Every line from the first one in the listing down to the line with "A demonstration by" should be restated word for word.

Collected material >>
######

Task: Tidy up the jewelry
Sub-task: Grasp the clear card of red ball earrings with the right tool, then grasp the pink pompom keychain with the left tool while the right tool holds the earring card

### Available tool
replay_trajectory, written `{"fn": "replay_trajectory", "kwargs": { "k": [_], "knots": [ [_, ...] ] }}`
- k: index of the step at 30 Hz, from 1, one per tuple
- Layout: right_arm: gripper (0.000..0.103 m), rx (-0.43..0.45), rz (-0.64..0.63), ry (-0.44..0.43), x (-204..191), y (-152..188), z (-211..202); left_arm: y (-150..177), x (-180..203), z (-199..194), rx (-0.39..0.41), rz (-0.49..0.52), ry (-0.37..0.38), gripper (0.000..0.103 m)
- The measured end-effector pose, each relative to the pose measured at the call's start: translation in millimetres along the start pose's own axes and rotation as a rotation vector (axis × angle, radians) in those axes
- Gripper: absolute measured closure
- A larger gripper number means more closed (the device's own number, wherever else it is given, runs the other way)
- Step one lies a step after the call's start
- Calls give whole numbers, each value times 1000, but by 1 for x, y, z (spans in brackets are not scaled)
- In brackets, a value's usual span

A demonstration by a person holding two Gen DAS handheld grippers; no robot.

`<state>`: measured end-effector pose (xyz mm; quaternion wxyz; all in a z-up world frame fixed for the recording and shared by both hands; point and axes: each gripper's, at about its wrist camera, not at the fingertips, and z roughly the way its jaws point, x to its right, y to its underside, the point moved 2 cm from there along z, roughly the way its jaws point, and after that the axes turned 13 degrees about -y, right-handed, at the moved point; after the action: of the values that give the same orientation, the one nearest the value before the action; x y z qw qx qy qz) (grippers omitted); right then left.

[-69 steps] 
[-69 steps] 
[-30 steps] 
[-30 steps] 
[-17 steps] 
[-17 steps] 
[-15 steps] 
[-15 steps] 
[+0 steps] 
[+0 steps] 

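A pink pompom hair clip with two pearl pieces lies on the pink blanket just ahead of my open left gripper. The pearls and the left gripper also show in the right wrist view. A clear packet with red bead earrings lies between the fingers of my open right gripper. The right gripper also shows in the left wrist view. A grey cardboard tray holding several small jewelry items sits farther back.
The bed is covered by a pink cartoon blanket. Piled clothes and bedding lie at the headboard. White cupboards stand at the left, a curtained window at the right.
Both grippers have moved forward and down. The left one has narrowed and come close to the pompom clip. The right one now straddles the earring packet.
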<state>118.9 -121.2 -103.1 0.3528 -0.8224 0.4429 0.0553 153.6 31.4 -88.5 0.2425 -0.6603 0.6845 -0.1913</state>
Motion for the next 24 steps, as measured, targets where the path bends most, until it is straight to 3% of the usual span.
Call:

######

Expected output >>
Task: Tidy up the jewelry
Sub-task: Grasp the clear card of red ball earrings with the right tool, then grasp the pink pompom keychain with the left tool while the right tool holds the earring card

### Available tool
replay_trajectory, written `{"fn": "replay_trajectory", "kwargs": { "k": [_], "knots": [ [_, ...] ] }}`
- k: index of the step at 30 Hz, from 1, one per tuple
- Layout: right_arm: gripper (0.000..0.103 m), rx (-0.43..0.45), rz (-0.64..0.63), ry (-0.44..0.43), x (-204..191), y (-152..188), z (-211..202); left_arm: y (-150..177), x (-180..203), z (-199..194), rx (-0.39..0.41), rz (-0.49..0.52), ry (-0.37..0.38), gripper (0.000..0.103 m)
- The measured end-effector pose, each relative to the pose measured at the call's start: translation in millimetres along the start pose's own axes and rotation as a rotation vector (axis × angle, radians) in those axes
- Gripper: absolute measured closure
- A larger gripper number means more closed (the device's own number, wherever else it is given, runs the other way)
- Step one lies a step after the call's start
- Calls give whole numbers, each value times 1000, but by 1 for x, y, z (spans in brackets are not scaled)
- In brackets, a value's usual span

A demonstration by a person holding two Gen DAS handheld grippers; no robot.

No more output is expected.